If you identify as a beef jerky-hater, there are a few factors that might make you reconsider. For starters, jerky is a high-protein, low-carb food, says Courtney Dunn, MS, RD, CDN, a registered dietitian in New York City. So, if you're looking for a snack that will keep you full for a while, jerky will do the trick, and may make you feel more satisfied than scarfing down a protein bar. And, unlike some other grab-and-go packaged snacks, meat contains lots of healthy minerals like iron and zinc. You can also find jerky at pretty much any bodega or supermarket, so it's incredibly convenient if you don't have time to make a full meal.

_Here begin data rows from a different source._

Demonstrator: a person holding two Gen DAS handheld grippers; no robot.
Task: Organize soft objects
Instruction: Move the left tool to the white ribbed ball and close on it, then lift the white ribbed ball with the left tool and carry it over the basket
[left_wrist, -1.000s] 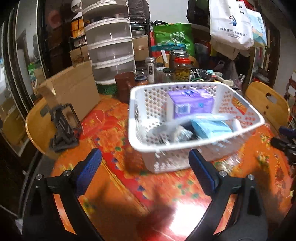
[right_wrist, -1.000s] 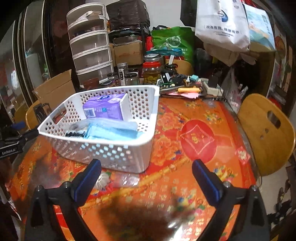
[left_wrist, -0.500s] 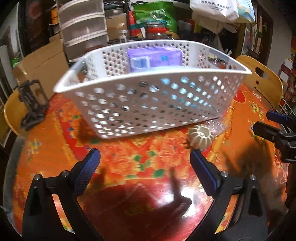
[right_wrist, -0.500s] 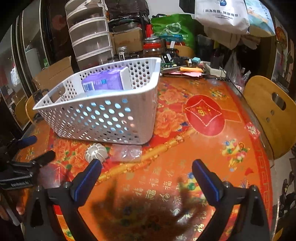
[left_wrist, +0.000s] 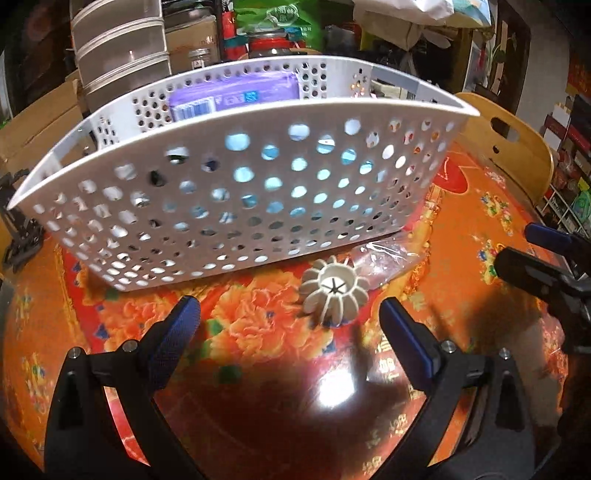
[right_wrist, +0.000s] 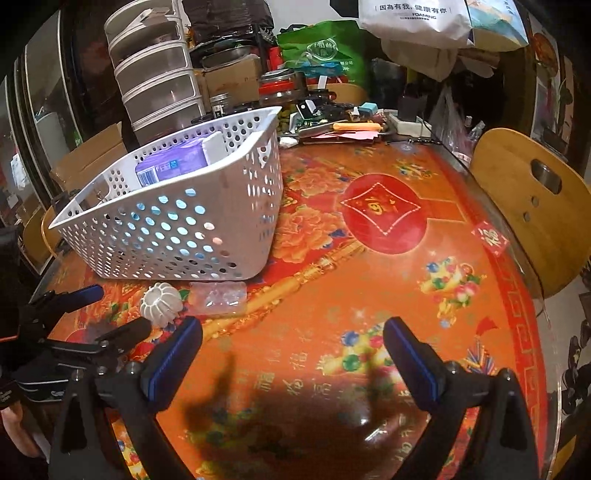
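Between our left fingers (left_wrist: 290, 326): the ball (left_wrist: 334, 287).
Both pairs spread apart, empty; we should drop lower, centre it, squeeze gently, avoiding the basket (left_wrist: 236, 184).

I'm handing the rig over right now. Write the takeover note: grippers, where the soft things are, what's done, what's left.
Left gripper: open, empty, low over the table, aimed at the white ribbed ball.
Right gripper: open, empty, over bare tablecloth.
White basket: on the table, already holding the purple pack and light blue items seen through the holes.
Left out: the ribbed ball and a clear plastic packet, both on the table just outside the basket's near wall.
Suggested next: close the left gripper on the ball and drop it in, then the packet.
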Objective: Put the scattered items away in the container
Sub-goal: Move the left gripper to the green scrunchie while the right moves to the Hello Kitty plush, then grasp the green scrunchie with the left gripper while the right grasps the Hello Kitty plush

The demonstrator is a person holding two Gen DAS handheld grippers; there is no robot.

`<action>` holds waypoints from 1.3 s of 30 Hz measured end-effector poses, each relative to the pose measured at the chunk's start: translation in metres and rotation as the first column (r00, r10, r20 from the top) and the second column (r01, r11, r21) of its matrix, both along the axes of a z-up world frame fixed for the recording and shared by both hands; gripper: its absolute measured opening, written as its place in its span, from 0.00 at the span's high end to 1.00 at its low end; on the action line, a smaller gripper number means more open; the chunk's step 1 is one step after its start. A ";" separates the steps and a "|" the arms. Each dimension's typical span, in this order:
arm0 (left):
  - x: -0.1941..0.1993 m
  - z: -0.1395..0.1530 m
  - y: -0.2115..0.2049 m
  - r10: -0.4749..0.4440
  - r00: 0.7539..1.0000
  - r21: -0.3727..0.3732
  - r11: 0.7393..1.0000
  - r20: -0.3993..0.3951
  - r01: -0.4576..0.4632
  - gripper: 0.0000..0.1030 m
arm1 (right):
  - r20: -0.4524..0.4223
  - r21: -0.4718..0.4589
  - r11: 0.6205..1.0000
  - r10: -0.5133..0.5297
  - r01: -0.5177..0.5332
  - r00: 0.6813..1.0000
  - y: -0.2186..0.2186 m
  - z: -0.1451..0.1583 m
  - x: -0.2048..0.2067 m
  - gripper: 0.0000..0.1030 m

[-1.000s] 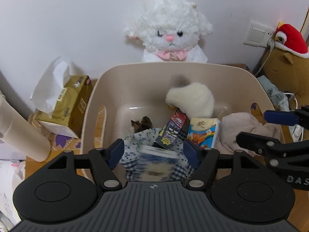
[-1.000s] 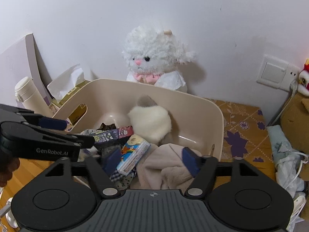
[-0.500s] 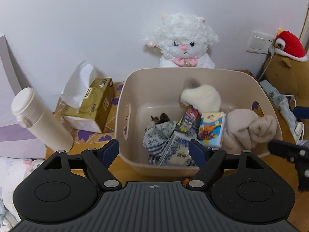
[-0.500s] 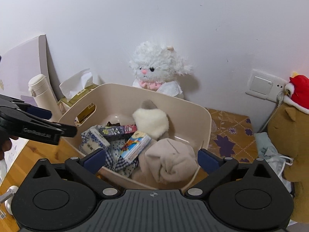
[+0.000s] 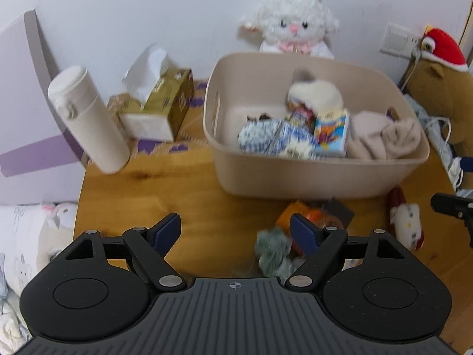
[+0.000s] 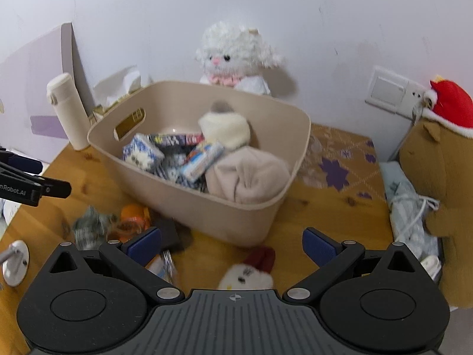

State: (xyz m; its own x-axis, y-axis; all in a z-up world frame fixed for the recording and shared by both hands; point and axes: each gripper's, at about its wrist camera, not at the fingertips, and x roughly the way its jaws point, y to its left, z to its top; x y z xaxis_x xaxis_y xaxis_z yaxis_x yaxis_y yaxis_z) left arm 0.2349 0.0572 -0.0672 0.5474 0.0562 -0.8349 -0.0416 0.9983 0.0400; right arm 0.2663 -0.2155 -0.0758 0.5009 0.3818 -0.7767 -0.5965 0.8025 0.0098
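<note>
The beige bin [image 5: 319, 174] stands on the wooden table and holds a beige knit cloth [image 6: 248, 174], tissue packs, a blue-patterned pack [image 5: 283, 136] and a cream plush. My left gripper [image 5: 235, 227] hangs open over the table in front of the bin, nothing between its fingers. A grey fuzzy item [image 5: 273, 251], an orange packet [image 5: 307, 216] and a dark square [image 5: 340, 210] lie by its right finger. My right gripper [image 6: 232, 244] is open and empty above a small white plush with a red hat [image 6: 251, 272].
A cream flask [image 5: 88, 118] and a gold tissue box [image 5: 159, 103] stand left of the bin. A white lamb plush [image 5: 291, 26] sits behind it against the wall. A brown plush [image 6: 437, 162], cloths and a white cable [image 6: 414, 213] crowd the right side.
Both grippers have drawn back from over the bin toward the table's near side and opened wider. The blue-patterned pack and the beige cloth, earlier between the jaws, now lie in the bin.
</note>
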 end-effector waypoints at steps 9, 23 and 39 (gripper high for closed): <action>-0.016 -0.030 -0.007 -0.027 0.997 0.007 1.000 -0.073 0.028 0.20 | -0.052 -0.048 0.999 -0.025 0.023 0.998 -0.010 -0.031 -0.007 0.00; 0.003 -0.055 -0.017 -0.034 0.992 -0.051 0.998 -0.123 0.028 0.20 | -0.146 -0.081 0.991 -0.120 0.109 0.982 -0.008 -0.074 0.011 0.00; 0.021 -0.075 -0.020 -0.061 0.986 -0.055 0.997 -0.155 0.053 0.77 | -0.217 -0.074 0.987 -0.156 0.143 0.964 -0.008 -0.098 0.025 0.57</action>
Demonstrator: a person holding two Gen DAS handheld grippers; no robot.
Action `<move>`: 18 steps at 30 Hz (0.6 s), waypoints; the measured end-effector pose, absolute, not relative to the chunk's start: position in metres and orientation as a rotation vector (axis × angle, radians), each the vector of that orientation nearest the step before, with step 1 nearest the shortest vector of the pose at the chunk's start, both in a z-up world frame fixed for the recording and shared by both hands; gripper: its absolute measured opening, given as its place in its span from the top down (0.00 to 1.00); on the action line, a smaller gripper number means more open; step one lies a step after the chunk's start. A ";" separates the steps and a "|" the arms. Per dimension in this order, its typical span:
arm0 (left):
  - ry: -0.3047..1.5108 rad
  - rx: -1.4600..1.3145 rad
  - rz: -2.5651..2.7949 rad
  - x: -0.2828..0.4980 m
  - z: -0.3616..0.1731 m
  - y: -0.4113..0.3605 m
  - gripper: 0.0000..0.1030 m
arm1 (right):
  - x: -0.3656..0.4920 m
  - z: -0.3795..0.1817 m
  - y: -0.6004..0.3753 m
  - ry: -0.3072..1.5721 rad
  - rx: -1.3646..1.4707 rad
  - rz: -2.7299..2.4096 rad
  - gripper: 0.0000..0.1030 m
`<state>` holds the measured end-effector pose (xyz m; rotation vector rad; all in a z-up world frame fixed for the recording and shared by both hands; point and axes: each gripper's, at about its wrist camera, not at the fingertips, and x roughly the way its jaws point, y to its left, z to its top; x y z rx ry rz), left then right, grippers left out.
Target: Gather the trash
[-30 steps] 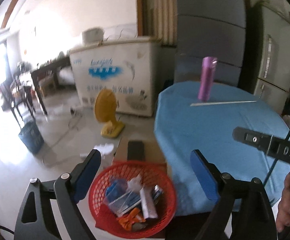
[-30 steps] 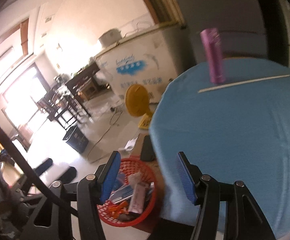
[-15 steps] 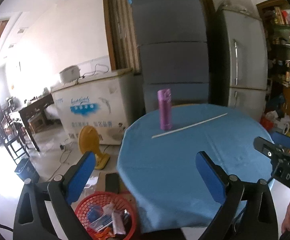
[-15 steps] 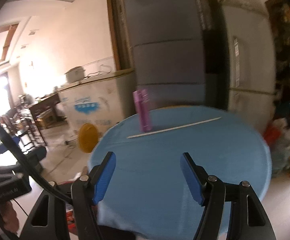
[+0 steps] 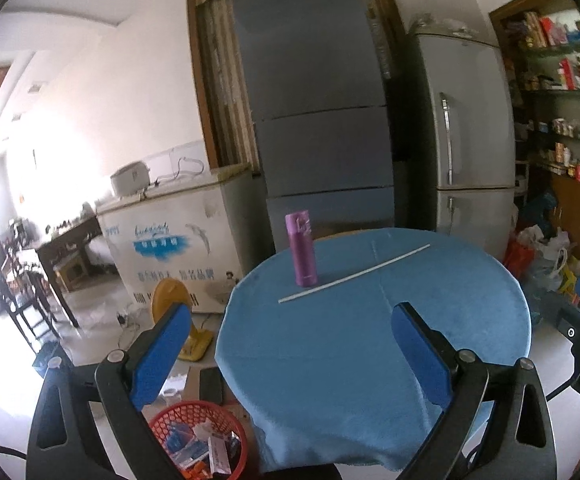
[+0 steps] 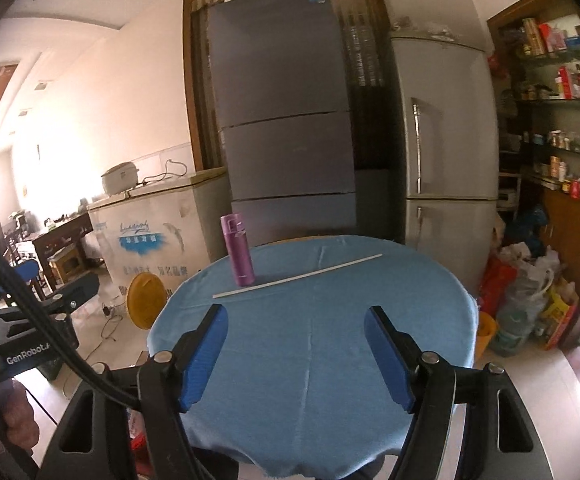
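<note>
Left claw spread and empty over the tabletop's near edge, right claw likewise spread, trash in red basket on floor below the tabletop's left edge, purple bottle upright near far edge.

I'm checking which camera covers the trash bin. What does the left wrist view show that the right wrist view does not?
Only the left wrist view shows the red basket clearly, on the floor beside the table, with wrappers inside; in the right wrist view only a red sliver shows behind the gripper. Only the right wrist view shows the orange bucket by the table's right edge. Both show the round blue table, the upright purple bottle, the thin white stick in front of it, and both grippers, left gripper and right gripper, open and empty.
</note>
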<state>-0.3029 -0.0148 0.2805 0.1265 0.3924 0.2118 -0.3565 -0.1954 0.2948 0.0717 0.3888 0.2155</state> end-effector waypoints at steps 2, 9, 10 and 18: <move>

But the fact that jerky is packaged and preserved is also part of its problem. See, in order to keep dehydrated meat shelf-stable, and give jerky that scrumptious meaty flavor, the meat has to be packed with salt. Old-school jerky tends to be made with nitrates, which are chemicals that give processed and cured meats color, and have been linked to an increased risk of heart disease. The controversial ingredient MSG (monosodium glutamate) is also found in some brands of jerky, Dunn says. That could be bad news because, although the FDA has classified MSG as "generally recognized as safe," it's known to trigger an allergic-type reaction in some people.

So, jerky isn't totally perfect, particularly for some people who need to limit the amount of sodium they eat in a day, Dunn says. "For people who need to restrict sodium, I would look for jerky that contains less than 140 mg of sodium per serving, and only eat one serving size," she says. Diets high in sodium can be associated with high blood pressure, so it's recommended to limit your daily intake to less than 2,300 mg per day, according to the Dietary Guidelines for Americans.

There's a wide variety of flavors and types of jerky out there. So, instead of opting for a pencil-shaped Slim Jim, choose jerky that's made from whole meat, rather than a processed mixture of mystery meat, Dunn says. There are lots of trendy jerky brands these days (like New Primal, Krave Jerky, Think Jerky, and even Trader Joe's) with enticing flavors, so there's bound to be something that you find appetizing. In terms of choosing the type of meat, one jerky isn't necessarily "better" for you than the others, Dunn says. "It depends on the brand, but beef jerky could be a bit higher in fat than chicken or turkey jerky, so I'd recommend to pick a jerky that best meets your [dietary] goals," she says.

TL;DR If you find yourself searching for a snack at a gas station, clamoring for a snack at your desk, or just want something to nibble on while you watch Michael B. Jordan videos — consider jerky. It might have been a problematic fave in the past, but it's back and delicious. No beef there.